Friday, May 21, 2010

Gamer (2009) *1/2

Gamer follows a wrongly convicted inmate named John Tillman (Gerard Butler) who is given an opportunity to gain his freedom by participating in a video game/TV show where he is controlled like a video game by a kid in his bedroom. There's the evil megalomaniac (Michael C. Hall) who is hell bent on destroying Tillman (named Kable in the game) and there's also the underground group that is pissing in the media mogul's punchbowl.

Honesty time: I really liked this movie- twenty plus years ago when it was called The Running Man. This teched up retread of that film is basically CGI fluff surrounded a gooey center that is essential a weak, predictable story. It's good if you want to see stuff blow up, but other than that it's worth a pass. Basic action fluff.

Monday, May 17, 2010

Daybreakers (2009) ***

Most movies with a world that's ten years past a plague that killed most of humanity is a wasteland of epic proportions. Charlton Heston is on the beach screaming at the severed head of the Statue of Liberty comes to mind, as does the zombie hordes overtaking the shopping mall in Dawn of the Dead. Daybreakers features yet another society that has become the victim of another curse that has led to most of the population becoming vampires. But in the wake of the vampire holocaust society has continued, making concessions to problems like sunlight (Disney World like sub walks and day time driving additions reminiscent of the bus in The Gauntlet are a few of these innovations). There in lies the problem for society in Daybreakers- there aren't enough humans left.

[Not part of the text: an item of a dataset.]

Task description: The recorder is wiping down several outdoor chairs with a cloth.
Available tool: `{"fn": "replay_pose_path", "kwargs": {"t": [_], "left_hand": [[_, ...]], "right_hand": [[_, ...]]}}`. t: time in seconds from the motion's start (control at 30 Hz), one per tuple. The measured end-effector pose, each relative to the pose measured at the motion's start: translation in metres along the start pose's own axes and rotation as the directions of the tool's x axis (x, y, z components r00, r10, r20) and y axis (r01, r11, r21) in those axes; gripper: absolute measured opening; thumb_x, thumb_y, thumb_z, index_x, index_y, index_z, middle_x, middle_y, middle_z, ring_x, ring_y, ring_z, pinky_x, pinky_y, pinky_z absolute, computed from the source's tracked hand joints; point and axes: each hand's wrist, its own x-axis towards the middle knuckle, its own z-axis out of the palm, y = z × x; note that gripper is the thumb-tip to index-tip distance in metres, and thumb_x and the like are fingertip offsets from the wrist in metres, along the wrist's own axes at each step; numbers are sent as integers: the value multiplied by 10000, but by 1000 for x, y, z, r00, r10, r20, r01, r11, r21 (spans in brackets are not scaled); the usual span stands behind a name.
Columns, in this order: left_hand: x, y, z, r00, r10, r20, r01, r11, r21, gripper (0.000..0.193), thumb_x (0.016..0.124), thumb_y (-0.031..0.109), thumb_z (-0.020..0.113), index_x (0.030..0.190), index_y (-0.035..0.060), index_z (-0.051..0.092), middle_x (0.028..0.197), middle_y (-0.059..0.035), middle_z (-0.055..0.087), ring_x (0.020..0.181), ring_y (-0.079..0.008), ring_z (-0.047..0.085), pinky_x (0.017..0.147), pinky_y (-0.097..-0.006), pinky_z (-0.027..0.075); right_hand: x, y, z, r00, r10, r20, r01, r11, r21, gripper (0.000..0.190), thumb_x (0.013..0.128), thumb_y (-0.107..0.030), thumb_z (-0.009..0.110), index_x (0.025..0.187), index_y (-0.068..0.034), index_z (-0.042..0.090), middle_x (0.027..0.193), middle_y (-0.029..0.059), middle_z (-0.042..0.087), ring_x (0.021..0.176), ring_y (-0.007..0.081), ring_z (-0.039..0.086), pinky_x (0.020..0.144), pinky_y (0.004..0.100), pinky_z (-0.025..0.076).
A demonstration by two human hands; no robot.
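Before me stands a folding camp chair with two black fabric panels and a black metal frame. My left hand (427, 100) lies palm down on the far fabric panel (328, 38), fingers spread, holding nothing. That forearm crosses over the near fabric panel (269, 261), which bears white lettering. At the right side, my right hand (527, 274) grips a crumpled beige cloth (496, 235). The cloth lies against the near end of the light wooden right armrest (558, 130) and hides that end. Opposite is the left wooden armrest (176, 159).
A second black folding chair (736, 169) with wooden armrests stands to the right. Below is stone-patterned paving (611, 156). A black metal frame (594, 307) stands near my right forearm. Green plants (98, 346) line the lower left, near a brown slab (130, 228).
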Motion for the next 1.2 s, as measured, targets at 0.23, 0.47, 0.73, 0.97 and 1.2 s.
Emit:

The film follows Edward (Ethan Hawke), a hematologist trying to come up with a blood substitute ti curb the growing shortage of human blood. Edward's boss (Sam Neil) is intent on pushing some kind of substitute not for the benefit of vamp kind, but for his company's profit margins. He has set up a facility that farms the blood from humans in suspended animation, but even that isn't enough. The next quarter is coming up and blood suckers never change. A chance accident leads Edward, who is the equivalent of a vampire pacifist because he avoids human blood, to "Elvis" (Willem Dafoe), who seems to have found a way to reverse the effects of vampirism.

Daybreakers is a hell of a concept. As a broad concept the idea of a post apocalyptic world that is still very much intact is a fresh and different idea. To see a vampire movie in this day in age that doesn't feature glittering or chasing depressed 17 year olds is also nice considering the amount of vampire garbage I'm sure we'll get thrown at us soon enough. The idea is great and the first half of the movie really shines. The problem comes during the second half. It's as if all of the effort afforded setting up the story drained the participants and caused the film to suffer into the credits. I can't pinpoint what exactly was wrong with the last forty minutes other than it's little things like hokey dialogue and some plot points that get a little too silly. Willem Dafoe is totally wasted as Elvis, a role that he is much too good for and it shows. Maybe that's where it starts to decline. Who knows.

One thing I will say about Daybreakers is that it has some originality to it. Of course the metaphors are blaring out at you, mainly when comparing the blood shortage with an oil shortage. It's not striking, but it's there. It's an interesting movie that could have been a little crisper.